Work order:
Please copy every line of the data in which the string "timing" appears.

Data records:
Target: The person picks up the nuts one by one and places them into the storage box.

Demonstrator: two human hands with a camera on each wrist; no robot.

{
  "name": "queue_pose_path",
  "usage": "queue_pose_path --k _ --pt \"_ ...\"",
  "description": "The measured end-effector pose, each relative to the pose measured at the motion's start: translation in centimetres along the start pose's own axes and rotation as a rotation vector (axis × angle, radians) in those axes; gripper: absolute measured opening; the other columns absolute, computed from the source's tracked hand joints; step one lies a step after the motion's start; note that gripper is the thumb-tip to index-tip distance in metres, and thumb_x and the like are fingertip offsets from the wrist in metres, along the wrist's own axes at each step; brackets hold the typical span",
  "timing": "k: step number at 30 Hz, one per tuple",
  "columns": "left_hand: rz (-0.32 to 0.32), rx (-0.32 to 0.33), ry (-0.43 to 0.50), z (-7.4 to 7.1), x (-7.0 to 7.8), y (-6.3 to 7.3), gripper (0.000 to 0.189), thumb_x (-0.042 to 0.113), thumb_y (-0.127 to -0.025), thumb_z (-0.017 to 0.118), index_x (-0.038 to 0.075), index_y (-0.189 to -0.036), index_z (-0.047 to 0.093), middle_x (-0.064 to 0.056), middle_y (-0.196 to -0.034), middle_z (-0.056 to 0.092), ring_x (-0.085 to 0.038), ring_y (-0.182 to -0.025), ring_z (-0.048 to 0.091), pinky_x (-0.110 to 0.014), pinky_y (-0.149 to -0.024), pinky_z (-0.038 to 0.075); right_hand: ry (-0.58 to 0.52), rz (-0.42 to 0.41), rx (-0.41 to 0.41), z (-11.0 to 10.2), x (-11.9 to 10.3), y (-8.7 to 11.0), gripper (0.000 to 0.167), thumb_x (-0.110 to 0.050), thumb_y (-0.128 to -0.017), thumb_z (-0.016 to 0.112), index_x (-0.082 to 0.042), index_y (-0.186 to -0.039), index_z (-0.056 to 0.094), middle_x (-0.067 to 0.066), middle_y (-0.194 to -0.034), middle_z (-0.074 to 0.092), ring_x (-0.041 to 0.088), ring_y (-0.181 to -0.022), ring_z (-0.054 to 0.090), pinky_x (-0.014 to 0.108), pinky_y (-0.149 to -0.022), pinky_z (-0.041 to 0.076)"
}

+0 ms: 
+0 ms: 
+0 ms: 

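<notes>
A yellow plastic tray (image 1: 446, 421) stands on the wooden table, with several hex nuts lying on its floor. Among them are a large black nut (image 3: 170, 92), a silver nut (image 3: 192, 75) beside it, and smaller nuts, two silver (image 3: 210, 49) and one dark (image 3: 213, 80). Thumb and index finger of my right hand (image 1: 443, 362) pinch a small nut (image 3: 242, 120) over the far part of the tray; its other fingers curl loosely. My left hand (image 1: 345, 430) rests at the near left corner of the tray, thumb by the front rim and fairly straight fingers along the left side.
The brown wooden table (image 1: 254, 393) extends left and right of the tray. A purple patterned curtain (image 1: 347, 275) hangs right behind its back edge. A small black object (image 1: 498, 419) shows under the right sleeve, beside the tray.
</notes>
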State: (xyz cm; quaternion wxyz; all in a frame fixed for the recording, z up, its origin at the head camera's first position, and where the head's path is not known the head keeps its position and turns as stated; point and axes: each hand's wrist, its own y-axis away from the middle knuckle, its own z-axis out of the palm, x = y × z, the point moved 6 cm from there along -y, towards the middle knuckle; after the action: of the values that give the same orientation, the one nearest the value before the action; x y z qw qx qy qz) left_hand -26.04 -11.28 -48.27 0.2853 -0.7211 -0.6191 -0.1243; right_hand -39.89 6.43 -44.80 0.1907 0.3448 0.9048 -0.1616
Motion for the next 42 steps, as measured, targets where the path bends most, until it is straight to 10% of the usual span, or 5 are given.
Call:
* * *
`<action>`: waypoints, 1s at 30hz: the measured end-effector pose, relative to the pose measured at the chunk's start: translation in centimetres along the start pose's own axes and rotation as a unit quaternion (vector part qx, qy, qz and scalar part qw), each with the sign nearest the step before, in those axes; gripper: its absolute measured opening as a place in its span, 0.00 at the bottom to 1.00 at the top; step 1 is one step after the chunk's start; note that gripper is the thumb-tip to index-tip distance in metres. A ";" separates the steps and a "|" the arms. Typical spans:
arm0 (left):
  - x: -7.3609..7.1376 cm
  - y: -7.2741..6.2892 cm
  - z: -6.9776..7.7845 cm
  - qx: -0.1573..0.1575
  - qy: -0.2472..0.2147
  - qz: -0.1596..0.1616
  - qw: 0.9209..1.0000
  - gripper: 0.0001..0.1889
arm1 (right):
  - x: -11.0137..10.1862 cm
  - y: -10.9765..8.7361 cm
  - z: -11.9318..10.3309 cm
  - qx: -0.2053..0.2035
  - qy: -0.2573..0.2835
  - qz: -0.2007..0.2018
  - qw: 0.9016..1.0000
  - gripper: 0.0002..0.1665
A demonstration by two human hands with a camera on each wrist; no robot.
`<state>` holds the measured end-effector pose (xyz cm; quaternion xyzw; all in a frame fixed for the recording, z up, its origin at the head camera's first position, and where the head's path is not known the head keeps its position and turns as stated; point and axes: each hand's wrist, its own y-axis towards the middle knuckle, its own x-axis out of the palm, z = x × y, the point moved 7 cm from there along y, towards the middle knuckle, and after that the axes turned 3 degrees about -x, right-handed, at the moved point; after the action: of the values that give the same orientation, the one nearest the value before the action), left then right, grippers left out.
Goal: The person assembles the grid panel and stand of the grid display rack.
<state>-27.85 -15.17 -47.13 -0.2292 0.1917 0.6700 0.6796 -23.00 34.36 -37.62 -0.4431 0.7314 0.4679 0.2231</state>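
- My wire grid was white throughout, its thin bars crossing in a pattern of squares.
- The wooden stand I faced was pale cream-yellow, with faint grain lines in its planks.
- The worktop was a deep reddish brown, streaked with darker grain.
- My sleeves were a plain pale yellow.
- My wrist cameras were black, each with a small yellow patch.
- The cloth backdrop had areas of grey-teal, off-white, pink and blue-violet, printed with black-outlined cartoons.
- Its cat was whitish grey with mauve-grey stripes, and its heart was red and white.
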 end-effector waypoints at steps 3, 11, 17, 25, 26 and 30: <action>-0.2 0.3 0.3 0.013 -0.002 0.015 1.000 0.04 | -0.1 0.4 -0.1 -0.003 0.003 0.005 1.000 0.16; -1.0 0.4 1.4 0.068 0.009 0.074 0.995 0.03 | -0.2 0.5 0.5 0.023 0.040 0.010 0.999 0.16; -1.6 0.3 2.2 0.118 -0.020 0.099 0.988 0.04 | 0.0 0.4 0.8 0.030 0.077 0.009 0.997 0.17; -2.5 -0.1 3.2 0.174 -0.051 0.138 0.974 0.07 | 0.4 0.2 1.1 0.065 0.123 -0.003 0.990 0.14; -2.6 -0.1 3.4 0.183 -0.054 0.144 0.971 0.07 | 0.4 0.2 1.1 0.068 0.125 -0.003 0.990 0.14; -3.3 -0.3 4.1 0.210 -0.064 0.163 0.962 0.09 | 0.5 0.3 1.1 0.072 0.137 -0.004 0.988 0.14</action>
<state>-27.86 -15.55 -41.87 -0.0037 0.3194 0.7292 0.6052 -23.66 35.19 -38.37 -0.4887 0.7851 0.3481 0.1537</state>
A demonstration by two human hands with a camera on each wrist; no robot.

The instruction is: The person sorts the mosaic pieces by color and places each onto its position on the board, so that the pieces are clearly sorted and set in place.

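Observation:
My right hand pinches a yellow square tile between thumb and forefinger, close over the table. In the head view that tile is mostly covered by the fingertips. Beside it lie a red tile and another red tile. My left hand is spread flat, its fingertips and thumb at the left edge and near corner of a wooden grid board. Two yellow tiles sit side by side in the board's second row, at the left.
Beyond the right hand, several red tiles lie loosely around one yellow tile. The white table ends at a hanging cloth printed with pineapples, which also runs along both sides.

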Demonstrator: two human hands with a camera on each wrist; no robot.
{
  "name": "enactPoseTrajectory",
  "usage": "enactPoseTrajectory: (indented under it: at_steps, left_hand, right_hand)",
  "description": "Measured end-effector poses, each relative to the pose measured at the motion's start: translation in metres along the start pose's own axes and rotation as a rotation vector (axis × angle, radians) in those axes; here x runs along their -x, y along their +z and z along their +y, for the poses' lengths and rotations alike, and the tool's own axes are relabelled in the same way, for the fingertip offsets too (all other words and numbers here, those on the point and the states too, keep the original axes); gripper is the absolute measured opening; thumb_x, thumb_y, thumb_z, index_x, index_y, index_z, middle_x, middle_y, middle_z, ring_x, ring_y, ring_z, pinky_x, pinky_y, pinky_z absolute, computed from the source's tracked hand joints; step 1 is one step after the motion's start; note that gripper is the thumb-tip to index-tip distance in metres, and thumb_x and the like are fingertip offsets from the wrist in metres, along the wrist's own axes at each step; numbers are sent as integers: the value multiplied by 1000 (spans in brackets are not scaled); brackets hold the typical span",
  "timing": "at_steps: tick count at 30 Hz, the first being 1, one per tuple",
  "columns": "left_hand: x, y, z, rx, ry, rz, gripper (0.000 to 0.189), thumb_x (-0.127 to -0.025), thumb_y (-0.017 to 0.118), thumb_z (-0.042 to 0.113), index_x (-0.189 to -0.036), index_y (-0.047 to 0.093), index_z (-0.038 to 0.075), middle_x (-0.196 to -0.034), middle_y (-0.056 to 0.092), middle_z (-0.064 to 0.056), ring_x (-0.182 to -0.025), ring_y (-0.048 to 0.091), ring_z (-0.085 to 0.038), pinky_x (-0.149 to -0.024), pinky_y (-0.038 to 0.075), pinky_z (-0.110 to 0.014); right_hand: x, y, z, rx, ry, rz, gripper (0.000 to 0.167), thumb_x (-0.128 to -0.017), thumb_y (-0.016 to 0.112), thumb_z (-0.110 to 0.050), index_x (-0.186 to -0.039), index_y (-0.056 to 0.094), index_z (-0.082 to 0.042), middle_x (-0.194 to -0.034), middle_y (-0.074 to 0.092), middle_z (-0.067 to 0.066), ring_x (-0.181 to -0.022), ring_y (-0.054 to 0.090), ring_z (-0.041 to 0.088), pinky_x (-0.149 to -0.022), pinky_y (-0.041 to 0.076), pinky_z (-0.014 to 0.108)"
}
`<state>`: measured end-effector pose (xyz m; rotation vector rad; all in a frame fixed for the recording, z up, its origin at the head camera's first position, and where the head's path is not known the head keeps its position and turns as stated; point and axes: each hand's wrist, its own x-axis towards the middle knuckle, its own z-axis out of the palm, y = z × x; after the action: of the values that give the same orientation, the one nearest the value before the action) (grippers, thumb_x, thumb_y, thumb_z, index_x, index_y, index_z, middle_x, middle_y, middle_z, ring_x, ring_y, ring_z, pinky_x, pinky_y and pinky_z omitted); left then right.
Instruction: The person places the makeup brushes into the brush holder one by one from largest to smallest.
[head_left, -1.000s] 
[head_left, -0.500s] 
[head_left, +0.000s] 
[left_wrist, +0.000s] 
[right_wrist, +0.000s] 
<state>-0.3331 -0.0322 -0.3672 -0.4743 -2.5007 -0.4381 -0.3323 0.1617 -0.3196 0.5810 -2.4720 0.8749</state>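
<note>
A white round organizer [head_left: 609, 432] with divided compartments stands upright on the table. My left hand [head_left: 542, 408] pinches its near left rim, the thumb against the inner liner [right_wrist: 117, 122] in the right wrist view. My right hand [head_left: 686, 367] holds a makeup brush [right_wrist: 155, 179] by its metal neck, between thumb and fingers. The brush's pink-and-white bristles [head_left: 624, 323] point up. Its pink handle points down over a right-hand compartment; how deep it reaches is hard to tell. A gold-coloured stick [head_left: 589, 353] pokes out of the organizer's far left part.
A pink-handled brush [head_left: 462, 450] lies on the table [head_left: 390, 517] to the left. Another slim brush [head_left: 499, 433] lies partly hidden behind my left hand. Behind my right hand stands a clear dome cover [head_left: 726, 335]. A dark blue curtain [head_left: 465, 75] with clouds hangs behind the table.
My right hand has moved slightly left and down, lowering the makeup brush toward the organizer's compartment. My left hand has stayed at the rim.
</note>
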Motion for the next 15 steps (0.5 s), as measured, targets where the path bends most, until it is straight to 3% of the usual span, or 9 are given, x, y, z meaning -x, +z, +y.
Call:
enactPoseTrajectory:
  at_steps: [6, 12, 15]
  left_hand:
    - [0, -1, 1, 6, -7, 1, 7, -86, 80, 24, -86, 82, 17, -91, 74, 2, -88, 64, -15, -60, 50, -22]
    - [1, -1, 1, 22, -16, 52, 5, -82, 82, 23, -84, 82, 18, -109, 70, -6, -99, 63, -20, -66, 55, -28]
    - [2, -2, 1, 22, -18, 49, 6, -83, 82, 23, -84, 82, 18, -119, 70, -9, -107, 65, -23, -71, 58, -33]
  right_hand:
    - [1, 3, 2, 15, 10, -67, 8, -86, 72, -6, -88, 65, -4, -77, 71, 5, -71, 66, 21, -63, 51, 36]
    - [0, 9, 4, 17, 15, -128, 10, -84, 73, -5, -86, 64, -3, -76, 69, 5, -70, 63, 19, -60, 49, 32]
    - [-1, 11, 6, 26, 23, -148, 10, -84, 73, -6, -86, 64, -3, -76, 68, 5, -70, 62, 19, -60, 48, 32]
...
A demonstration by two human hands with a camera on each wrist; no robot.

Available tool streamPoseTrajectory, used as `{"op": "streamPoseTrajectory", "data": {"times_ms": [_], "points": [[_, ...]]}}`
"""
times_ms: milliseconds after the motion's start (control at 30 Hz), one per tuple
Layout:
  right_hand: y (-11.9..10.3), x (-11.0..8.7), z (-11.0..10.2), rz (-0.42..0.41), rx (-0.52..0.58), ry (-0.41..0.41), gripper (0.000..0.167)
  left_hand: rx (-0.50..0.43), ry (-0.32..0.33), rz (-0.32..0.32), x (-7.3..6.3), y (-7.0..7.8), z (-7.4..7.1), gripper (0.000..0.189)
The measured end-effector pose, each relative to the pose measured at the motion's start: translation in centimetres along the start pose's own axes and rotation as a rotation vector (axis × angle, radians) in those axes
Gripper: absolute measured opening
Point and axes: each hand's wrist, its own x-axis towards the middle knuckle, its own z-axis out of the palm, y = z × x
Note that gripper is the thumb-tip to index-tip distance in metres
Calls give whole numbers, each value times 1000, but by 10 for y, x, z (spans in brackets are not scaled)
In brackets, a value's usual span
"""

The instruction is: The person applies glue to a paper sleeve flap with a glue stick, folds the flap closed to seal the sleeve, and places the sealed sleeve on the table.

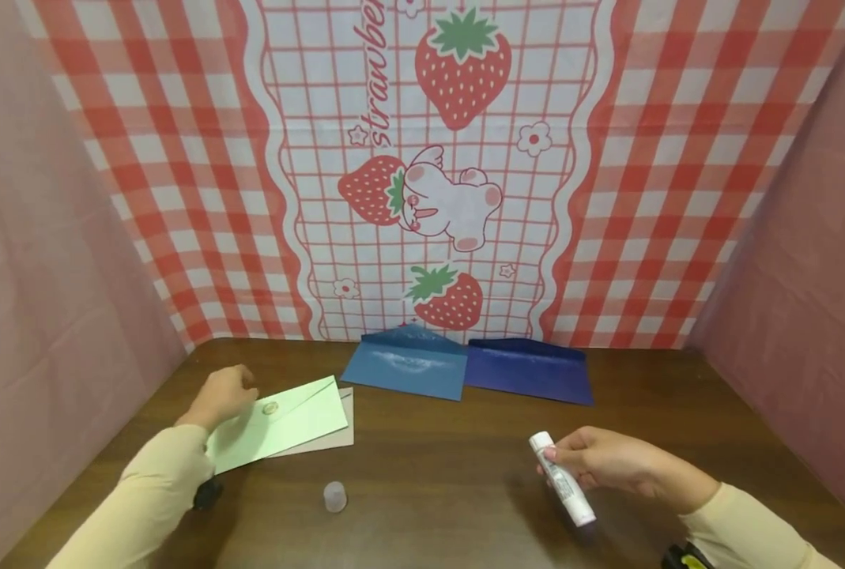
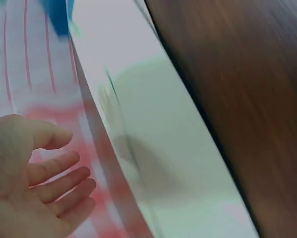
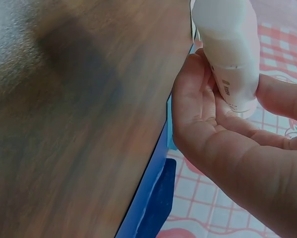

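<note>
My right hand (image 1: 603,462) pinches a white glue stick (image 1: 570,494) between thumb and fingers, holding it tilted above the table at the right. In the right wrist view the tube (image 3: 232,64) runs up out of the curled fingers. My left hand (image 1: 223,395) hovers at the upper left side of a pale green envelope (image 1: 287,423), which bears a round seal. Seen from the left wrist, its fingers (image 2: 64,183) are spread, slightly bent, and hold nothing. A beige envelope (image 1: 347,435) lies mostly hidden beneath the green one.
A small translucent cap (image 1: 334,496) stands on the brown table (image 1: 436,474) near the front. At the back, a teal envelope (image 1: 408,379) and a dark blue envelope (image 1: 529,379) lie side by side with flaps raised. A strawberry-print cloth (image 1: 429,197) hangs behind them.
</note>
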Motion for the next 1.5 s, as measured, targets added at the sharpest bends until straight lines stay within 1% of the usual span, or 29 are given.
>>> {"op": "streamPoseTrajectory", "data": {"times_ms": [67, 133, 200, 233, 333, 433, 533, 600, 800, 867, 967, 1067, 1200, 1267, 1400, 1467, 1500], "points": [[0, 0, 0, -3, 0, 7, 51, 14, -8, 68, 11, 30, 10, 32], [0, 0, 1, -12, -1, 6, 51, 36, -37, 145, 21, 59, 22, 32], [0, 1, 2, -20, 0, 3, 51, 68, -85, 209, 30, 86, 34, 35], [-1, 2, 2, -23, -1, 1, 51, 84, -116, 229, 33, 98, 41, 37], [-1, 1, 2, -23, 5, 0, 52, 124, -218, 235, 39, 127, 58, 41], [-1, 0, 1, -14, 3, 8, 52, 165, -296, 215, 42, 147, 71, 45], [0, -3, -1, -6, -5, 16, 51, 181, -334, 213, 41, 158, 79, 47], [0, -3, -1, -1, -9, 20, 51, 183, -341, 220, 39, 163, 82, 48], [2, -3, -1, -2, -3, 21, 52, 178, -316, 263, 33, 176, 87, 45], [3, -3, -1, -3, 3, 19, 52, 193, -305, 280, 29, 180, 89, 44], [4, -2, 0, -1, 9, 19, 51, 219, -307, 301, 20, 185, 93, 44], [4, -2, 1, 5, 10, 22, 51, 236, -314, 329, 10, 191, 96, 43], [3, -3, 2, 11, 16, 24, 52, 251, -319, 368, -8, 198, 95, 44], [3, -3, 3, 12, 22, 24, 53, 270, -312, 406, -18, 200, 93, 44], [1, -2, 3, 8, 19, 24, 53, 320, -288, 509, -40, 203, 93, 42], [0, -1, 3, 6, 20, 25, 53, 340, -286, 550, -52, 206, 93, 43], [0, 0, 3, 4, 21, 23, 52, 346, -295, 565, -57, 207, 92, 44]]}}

Exercise answer:
  "timing": "k: step number at 30 Hz, one per tuple",
  "timing": "at_steps: tick count at 30 Hz, the first being 1, one per tuple",

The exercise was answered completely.